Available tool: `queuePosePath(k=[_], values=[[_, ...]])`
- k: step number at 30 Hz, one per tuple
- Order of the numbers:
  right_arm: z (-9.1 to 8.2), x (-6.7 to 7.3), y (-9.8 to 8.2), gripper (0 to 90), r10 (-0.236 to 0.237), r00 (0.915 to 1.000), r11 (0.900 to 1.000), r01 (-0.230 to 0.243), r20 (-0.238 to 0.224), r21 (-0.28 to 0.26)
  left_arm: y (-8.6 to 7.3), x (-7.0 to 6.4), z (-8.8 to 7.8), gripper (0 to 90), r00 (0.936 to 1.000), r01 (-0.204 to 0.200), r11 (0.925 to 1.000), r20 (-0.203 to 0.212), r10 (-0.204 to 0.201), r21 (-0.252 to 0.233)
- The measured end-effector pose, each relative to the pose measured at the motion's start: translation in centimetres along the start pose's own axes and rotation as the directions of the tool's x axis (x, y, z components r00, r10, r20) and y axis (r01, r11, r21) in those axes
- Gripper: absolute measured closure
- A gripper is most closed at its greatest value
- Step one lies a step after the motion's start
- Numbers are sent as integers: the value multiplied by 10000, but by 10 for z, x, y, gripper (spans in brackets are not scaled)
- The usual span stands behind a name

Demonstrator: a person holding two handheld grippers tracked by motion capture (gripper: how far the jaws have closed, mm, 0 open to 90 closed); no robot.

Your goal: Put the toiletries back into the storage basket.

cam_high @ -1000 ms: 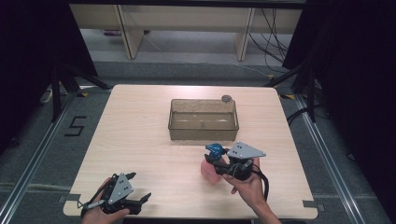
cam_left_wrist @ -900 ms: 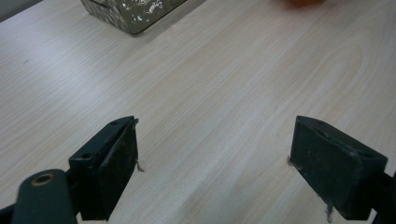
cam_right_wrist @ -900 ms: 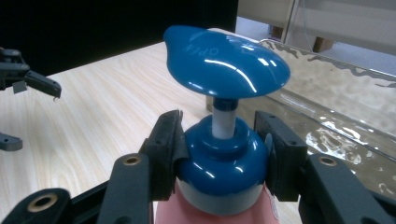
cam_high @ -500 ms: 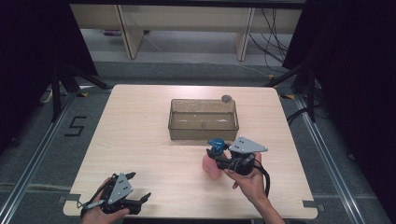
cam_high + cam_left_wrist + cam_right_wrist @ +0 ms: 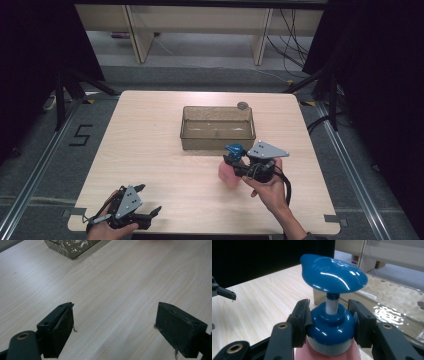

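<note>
Embossed lettering on the blue pump head (image 5: 333, 273) of the pink bottle reads "OPEN", seen upside down in the right gripper view; further raised marks beside it are not legible. A black numeral "5" (image 5: 81, 135) is marked on the grey floor left of the table. No other text can be read.

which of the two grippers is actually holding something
The right gripper, near the clear tub: its jaws clamp the blue collar of the pink pump bottle. The left gripper sits open over bare table.
</note>
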State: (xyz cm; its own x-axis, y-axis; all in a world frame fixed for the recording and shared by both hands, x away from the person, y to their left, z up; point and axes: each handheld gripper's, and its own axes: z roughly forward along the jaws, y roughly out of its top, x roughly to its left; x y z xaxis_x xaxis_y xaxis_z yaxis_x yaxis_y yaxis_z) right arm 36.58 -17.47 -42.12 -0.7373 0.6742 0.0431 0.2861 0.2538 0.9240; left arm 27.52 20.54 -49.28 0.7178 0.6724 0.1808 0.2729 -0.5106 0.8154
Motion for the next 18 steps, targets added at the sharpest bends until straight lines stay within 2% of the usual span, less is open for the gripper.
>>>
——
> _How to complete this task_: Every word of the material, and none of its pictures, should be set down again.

> _Response to this task_:
Available tool: `queuePosePath(k=[_], values=[[_, ...]])`
- k: step number at 30 Hz, one per tuple
- Order of the numbers:
  right_arm: z (-9.1 to 8.2), x (-6.7 to 7.3), y (-9.8 to 8.2), gripper (0 to 90), r10 (-0.236 to 0.237), r00 (0.915 to 1.000), r11 (0.900 to 1.000), r01 (-0.230 to 0.243), r20 (-0.238 to 0.224), r21 (-0.28 to 0.26)
  left_arm: y (-8.6 to 7.3), x (-7.0 to 6.4), z (-8.8 to 7.8), gripper (0 to 90), r00 (0.936 to 1.000), r01 (-0.204 to 0.200), r11 (0.925 to 1.000), r20 (-0.203 to 0.212), r10 (-0.204 to 0.201), r21 (-0.252 to 0.233)
- The measured end-effector pose, each relative to the pose measured at the motion's start: translation in centimetres along the start pose's own axes and rotation as the directions of the tool's x axis (x, y, z components r00, r10, r20) and y axis (r01, r11, r21) in those axes
- Gripper: absolute measured closure
- A gripper is most closed at its greatest value
- Step one lies a step after the motion's start
- Numbers are sent as integers: the value multiplied by 10000, but by 10 for z, x, y, gripper (spans in brackets are not scaled)
- The usual span stands behind a name

Demonstrator: a person holding two handheld grippers tracked by motion capture (gripper: how far the jaws have closed, mm, 0 open to 90 closed); no robot.

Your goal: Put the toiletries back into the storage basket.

cam_high @ -1000 ms: 
cam_left_wrist @ -900 ms: 
cam_right_wrist @ -900 ms: 
cam_high @ -500 ms: 
cam_high + cam_left_wrist + cam_right_wrist @ +0 ms: 

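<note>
Embossed lettering on the blue pump head (image 5: 333, 273) of the pink bottle reads "OPEN", seen upside down in the right gripper view; further raised marks beside it are not legible. A black numeral "5" (image 5: 81, 135) is marked on the grey floor left of the table. No other text can be read.

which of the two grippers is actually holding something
The right gripper, near the clear tub: its jaws clamp the blue collar of the pink pump bottle. The left gripper sits open over bare table.
</note>
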State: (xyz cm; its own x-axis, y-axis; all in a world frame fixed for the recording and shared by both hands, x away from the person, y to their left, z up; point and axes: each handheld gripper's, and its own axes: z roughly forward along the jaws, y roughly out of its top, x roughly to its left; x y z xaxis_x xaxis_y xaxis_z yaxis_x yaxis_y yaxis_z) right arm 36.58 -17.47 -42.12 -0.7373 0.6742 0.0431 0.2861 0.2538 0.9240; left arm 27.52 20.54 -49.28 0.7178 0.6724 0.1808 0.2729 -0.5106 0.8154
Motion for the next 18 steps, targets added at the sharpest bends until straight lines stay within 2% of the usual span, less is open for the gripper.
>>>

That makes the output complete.